**Task to carry out:**
Please write out exactly the lines of the data below from the line holding "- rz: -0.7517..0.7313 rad" through the line holding "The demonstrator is", and leave out the rest.

#### Information shown

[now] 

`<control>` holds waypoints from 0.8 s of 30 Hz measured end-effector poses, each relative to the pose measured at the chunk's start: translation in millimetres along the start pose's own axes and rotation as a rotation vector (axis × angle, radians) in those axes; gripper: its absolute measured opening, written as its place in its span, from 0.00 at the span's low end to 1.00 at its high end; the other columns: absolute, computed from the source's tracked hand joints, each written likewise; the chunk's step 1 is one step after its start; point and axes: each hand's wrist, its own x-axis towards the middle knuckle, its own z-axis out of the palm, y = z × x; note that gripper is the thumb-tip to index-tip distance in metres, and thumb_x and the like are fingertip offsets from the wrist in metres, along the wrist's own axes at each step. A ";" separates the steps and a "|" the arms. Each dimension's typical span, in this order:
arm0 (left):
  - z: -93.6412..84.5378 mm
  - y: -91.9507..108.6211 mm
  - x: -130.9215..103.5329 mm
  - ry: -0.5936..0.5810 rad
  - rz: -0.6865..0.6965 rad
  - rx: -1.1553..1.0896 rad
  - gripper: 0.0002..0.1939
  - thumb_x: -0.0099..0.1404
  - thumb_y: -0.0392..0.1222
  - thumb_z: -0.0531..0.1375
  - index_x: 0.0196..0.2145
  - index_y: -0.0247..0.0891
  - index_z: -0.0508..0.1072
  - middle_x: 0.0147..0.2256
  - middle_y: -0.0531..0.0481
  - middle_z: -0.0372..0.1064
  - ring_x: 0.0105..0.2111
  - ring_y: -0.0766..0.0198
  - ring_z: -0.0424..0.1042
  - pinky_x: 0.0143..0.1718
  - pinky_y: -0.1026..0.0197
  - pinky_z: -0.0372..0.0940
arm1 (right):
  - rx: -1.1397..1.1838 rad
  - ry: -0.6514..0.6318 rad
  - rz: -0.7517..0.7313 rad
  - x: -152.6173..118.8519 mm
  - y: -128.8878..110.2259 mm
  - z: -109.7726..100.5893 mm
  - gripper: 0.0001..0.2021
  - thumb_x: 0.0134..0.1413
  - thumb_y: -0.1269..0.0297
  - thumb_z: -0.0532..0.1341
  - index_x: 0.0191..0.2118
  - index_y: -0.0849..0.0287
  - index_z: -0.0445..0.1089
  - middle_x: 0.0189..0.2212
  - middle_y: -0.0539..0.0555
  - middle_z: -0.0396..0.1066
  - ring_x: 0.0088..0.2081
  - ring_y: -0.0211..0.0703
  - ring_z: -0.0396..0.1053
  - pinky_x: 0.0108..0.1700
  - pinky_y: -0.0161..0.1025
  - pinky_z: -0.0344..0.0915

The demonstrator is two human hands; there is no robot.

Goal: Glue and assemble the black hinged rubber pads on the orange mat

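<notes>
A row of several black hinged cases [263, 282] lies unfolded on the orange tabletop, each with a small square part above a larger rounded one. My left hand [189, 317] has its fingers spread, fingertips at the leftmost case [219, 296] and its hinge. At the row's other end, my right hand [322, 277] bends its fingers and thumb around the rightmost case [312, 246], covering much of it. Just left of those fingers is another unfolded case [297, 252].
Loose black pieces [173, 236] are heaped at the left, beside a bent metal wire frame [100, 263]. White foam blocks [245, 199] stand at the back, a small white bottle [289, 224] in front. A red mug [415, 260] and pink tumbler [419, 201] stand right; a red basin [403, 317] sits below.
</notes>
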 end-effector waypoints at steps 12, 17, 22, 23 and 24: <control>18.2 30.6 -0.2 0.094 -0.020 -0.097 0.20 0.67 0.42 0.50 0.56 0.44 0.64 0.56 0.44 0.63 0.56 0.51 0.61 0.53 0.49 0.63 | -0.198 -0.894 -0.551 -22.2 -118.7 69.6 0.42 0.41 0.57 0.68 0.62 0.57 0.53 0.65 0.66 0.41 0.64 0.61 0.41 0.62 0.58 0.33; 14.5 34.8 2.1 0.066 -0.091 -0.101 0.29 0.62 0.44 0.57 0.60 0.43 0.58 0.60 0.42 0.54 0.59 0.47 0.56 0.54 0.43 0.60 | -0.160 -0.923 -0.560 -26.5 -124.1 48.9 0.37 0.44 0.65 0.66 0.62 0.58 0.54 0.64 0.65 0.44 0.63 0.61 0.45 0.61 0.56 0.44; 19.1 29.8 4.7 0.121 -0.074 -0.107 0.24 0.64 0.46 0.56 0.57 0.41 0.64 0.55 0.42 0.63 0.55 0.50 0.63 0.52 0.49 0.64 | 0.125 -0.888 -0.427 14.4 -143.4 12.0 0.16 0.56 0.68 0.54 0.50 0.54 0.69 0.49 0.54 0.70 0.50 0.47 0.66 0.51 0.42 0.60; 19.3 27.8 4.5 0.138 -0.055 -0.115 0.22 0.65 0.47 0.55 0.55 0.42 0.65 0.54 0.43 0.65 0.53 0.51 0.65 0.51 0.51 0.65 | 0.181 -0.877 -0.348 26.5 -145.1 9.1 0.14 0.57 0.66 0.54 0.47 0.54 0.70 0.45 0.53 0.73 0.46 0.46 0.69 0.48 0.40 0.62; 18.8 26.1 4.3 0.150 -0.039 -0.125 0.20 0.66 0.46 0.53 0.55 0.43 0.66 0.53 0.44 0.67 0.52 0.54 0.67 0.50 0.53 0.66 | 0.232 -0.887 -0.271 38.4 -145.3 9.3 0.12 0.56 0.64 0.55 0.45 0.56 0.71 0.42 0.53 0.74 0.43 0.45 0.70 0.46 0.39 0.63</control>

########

**Answer box:**
  - rz: -0.7517..0.7313 rad
  - x: -152.6173..118.8519 mm
  - y: -128.8878..110.2259 mm
  - z: -109.7726..100.5893 mm
  - gripper: 0.0001..0.2021
  - thumb_x: 0.0134..0.1413
  - thumb_y: -0.1269..0.0297
  - thumb_z: -0.0532..0.1341
  - index_x: 0.0191..0.2118
  - index_y: -0.0849..0.0287
  - index_z: -0.0445..0.1089
  - middle_x: 0.0189..0.2212
  - middle_y: -0.0539..0.0555
  - middle_z: -0.0396..0.1066
  - ring_x: 0.0088..0.2081
  - ring_y: -0.0211..0.0703
  - ring_z: -0.0396..0.1053
  - pinky_x: 0.0108..0.1700
  - pinky_y: -0.0161..0.1025
  - pinky_z: -0.0344..0.0915

The demonstrator is two human hands; there is no robot.

The exercise is done, with nothing left to add.